That leads me to my other prayer of late. I have led a Bible study for women in drug and alcohol addiction recovery for almost a year now. The sweetness of Jesus comes and hangs out in each Scripture read, in each truth applied to sorrow and sin, in each hug extended as though my arms were the arms of our Savior. But...I've needed help. For over six months, I've been praying for another woman with love and maturity to help with the study, to mentor women who want to go deeper, to add her heart and her mind to the cause. I told prayer warriors about this, I mentioned it to people I felt God might speak to, but nothing.

A few weeks ago, I grew impatient. Why, Lord? Why wouldn't you send someone to help these women?
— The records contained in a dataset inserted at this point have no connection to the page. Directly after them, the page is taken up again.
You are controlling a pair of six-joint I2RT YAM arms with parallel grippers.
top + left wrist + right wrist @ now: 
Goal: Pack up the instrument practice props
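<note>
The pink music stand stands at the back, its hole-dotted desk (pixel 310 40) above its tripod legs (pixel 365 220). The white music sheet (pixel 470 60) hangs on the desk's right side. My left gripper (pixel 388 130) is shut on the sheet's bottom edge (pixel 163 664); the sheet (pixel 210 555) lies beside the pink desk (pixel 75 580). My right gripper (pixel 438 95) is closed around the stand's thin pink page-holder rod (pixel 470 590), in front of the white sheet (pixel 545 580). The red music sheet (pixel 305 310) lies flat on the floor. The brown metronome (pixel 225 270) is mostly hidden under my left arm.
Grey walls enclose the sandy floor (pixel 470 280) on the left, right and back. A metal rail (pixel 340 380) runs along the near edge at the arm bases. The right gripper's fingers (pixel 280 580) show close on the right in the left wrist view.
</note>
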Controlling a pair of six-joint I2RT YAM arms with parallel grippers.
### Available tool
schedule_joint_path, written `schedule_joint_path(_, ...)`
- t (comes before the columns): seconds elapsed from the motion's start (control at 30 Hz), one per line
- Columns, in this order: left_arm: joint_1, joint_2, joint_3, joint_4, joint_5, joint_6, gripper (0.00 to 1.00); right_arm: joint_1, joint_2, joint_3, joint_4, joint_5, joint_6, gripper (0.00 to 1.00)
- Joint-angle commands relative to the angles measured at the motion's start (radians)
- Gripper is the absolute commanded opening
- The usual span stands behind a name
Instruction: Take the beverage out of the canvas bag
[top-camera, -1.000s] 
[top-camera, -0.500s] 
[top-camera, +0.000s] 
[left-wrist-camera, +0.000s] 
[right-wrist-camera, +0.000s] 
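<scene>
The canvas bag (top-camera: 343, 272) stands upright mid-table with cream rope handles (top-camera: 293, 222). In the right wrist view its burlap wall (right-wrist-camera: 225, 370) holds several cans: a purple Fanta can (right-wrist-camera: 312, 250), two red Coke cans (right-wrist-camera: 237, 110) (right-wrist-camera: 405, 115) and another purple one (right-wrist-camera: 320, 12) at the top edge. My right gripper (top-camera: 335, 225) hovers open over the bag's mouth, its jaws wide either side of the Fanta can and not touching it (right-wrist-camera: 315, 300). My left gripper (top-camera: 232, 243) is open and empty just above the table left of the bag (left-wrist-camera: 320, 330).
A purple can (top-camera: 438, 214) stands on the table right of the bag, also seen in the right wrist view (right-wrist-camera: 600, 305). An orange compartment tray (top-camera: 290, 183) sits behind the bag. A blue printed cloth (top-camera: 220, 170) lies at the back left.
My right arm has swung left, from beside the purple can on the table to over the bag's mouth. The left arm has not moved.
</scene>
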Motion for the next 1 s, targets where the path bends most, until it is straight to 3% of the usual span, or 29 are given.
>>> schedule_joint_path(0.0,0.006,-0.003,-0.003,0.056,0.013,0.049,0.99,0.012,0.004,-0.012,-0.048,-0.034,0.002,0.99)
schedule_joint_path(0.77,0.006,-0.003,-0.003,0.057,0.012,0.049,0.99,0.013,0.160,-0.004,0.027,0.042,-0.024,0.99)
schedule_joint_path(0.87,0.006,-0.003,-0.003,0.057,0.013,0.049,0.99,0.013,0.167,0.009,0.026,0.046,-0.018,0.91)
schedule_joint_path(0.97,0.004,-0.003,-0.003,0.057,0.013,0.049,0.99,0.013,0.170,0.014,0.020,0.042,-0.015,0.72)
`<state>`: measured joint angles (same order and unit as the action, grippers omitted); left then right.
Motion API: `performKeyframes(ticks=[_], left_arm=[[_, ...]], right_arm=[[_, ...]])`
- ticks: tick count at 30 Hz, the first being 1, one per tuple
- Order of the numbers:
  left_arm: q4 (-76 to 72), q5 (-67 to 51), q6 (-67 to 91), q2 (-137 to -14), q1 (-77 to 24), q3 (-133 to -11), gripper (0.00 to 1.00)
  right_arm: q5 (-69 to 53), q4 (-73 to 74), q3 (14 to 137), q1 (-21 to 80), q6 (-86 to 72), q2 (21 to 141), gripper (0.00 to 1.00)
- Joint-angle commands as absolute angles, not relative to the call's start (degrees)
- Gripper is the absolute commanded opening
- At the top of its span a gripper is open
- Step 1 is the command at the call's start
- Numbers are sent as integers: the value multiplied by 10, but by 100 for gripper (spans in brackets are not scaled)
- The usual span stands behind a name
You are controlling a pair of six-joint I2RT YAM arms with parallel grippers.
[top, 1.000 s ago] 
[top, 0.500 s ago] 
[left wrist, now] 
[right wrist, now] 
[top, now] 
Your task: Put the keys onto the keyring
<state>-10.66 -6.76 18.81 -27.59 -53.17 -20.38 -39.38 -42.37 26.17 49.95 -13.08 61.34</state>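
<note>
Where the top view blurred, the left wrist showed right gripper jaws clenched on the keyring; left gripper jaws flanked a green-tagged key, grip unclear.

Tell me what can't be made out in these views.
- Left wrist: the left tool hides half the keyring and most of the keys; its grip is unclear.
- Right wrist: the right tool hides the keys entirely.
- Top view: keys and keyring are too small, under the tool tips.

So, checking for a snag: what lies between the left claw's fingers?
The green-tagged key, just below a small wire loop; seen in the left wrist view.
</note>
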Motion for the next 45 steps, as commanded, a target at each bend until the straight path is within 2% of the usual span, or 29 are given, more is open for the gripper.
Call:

They are desperate for you! That day, I wrestled with God and mentioned to my husband my growing discouragement. I suppose we shouldn't be surprised to learn that same day a woman emailed the facility asking if she could start a Bible study there. The director said "We already have one, but I believe the leader is looking for help."

Was I ever. And so, within two days I met with God's provision, and she took over that Sunday while I was out preaching. And now she's helping to mentor these women in need. And I just keep smiling when I think about it. I wonder, "Did that just happen?" And God says, smiling, Yes, my child. I know what you need and when you need it. I see you. 


This week's Bible study filled up and filled over the allotted time, as the women wrestled with God's Word, asking profound questions, sharing deeply from their hearts, wondering about the difference Jesus can make in one individual life. And I said, Yes, Lord! Your will be done right here on earth as it is in heaven.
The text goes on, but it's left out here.